We work in offices. We spend the evening on the couch in front of multiple screens. We’ll wait for 15 minutes idling in the car for a parking space that won’t require us to take more than ten steps to get to the scooter-cart at the grocery store.

As humans, we evolved to move. To chase down our food. To escape lions.

Now that we no longer have to move, we don’t.

So our hormones slip out of balance. We don’t deal with stress in healthy ways. All our energy just gathers inside us. And with no outlet, all these things have no choice than to make more room for themselves.

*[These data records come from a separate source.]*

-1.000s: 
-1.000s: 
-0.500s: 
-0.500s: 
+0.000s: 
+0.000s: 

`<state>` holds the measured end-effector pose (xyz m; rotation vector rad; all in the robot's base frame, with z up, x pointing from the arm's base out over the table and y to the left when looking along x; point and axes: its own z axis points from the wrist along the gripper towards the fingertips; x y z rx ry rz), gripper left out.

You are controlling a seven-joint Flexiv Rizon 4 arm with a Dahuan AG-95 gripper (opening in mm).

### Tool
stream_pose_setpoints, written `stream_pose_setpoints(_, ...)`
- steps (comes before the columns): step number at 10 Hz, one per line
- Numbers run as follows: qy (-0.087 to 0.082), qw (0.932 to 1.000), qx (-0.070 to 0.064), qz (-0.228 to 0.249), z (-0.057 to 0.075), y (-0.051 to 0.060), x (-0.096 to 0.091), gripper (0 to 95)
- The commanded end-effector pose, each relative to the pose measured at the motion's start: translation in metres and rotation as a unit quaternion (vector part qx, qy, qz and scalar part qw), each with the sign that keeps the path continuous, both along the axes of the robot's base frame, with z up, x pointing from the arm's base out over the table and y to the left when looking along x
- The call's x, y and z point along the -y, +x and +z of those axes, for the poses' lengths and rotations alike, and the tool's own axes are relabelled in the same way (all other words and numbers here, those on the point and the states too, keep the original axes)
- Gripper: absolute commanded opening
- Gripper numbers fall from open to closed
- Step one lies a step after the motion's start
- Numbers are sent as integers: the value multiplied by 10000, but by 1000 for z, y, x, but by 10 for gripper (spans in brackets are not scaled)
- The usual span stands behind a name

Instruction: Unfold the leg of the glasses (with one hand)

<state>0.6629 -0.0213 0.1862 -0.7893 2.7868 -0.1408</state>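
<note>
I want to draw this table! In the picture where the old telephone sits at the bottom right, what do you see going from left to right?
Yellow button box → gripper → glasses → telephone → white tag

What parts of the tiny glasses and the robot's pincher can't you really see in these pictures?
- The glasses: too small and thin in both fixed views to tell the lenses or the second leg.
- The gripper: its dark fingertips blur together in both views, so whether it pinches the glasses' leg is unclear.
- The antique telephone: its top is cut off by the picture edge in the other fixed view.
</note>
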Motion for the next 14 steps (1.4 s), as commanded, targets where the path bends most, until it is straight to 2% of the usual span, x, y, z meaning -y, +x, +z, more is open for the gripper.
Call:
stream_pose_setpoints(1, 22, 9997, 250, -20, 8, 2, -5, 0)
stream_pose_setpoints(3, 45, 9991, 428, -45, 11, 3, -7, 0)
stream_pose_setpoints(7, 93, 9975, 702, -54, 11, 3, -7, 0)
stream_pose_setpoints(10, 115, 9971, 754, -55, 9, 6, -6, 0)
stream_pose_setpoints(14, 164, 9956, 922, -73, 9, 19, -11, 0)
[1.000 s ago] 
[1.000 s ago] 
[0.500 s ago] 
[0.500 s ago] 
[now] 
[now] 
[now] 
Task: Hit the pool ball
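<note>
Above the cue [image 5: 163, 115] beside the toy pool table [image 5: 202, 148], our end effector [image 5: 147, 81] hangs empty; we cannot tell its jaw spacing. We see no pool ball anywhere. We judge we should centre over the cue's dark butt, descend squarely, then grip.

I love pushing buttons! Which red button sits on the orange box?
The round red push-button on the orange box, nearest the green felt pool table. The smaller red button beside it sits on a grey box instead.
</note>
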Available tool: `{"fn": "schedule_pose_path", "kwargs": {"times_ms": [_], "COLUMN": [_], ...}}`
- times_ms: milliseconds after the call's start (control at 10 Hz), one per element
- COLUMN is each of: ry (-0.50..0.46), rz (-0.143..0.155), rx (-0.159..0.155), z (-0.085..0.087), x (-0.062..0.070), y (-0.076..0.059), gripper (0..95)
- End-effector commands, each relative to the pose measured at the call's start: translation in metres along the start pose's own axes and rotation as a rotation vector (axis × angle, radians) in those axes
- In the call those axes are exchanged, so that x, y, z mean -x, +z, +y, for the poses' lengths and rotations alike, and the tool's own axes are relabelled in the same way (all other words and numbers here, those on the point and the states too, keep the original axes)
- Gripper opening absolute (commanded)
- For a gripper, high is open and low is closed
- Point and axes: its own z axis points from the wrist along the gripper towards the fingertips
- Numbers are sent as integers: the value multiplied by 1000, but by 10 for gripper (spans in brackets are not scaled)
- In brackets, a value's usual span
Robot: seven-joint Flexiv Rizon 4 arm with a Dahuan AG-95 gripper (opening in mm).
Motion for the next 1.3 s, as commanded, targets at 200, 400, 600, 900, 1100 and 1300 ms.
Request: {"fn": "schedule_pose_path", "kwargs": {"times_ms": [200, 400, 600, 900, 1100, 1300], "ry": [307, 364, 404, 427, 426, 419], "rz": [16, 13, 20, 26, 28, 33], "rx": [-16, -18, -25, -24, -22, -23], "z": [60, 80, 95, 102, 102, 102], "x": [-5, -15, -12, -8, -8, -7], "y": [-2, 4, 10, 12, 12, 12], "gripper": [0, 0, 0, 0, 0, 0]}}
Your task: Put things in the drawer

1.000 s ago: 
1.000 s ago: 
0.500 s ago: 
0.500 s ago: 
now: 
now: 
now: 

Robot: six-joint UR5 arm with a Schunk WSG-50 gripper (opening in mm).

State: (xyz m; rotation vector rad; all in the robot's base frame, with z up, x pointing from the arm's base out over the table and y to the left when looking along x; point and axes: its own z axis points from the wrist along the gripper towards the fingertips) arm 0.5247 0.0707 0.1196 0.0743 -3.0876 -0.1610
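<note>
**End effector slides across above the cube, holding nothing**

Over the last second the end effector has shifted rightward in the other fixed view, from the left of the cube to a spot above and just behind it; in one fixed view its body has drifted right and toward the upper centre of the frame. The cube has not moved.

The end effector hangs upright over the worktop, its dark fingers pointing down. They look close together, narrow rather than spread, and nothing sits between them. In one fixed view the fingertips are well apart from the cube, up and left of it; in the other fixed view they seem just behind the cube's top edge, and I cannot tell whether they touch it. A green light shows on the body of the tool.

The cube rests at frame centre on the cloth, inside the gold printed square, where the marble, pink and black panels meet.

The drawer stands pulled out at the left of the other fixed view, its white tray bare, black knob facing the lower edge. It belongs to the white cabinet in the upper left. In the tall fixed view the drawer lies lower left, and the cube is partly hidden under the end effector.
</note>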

In light of this current epidemic, we’re seeing the results of that strategy bare its massive teeth.

Lack of Community

I’ve seen this happen over and over. Without a healthy, supportive community, people can become isolated. Things build up inside them, and in their loneliness, despair sets in. Their health slips. And instead of living their lives, life just starts happening to them. Bad habits develop, and without that supportive community around them, it’s very easy to move down the path to obesity.

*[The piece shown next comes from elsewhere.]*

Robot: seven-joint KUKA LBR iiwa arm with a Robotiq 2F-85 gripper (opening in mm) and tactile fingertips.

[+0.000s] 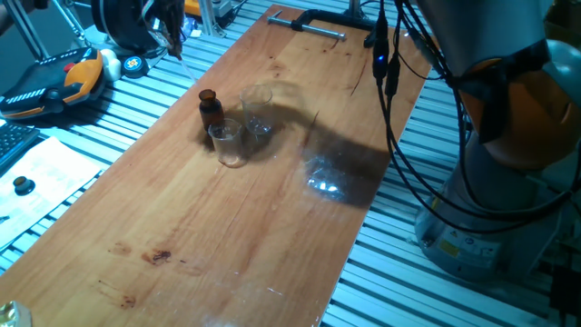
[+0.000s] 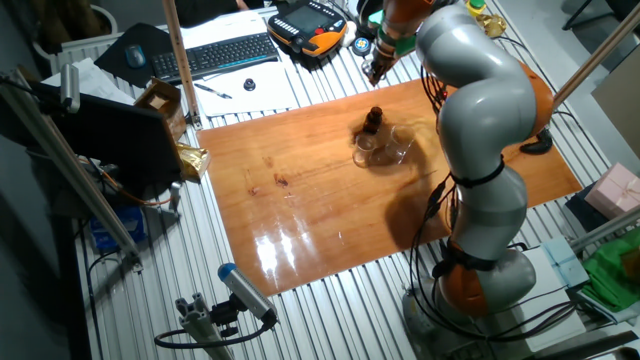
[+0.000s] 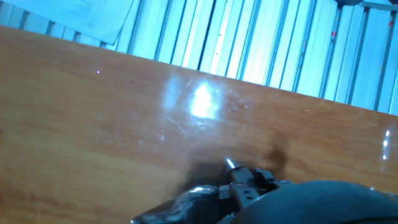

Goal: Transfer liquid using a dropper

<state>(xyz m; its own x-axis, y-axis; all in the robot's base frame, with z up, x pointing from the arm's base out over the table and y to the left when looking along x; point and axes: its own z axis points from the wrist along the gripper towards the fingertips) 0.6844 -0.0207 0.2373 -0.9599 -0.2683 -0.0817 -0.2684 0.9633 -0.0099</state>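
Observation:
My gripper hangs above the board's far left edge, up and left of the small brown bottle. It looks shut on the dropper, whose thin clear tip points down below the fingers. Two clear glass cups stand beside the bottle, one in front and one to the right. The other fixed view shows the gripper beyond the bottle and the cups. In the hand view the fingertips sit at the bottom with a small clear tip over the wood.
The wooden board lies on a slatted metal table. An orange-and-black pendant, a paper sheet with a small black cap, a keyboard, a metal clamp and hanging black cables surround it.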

You can’t get healthy without a supportive community. But you can definitely get obese in its absence.

Lack of Knowledge

Perhaps the biggest cause of obesity on this list, lack of knowledge is a huge issue.

It’s not that we don’t know we should be eating healthier. We do. And it’s not that we don’t know that we should move every day. We know that too.

But I’m not sure it’s common knowledge how all those different pieces fit together. We have the abstract, thousand-foot view, but the details are blurry. We know we should exercise, but we might not know what kind of exercise we should be doing. We know we should eat healthily, but what makes something healthy? Sugar-packed yogurt is sold as “healthy,” but in reality, it’s one of the worst things you can eat. Diet pop is surely better than regular, right? It has “diet” right there in the name! (Answer: No. No it’s not.)

If you’re confused about what to eat, that’s by design. After all, it’s hard to make money shilling kale.

That knowledge gap also comes into play in when people aren’t in touch with what’s going on with their bodies. They don’t know what’s happening inside themselves because, to be honest, most of the time they don’t want to know.

It’s easier to stay distracted, to leave the issues that they sense might be worsening for their future-selves to deal with.

It’s a natural response, of course. We all do it.

But in this case, it can have deadly consequences.

The Skinny on Obesity

And maybe that’s the moral of the story here. The obesity epidemic isn’t going to go away on its own. Honestly, even trying to tackle the problem at a macro level is probably a fool’s errand.

But if you educate yourself, and then take action on that information, that’s how we’re going to reverse obesity.

Your health is yours. It all begins with you.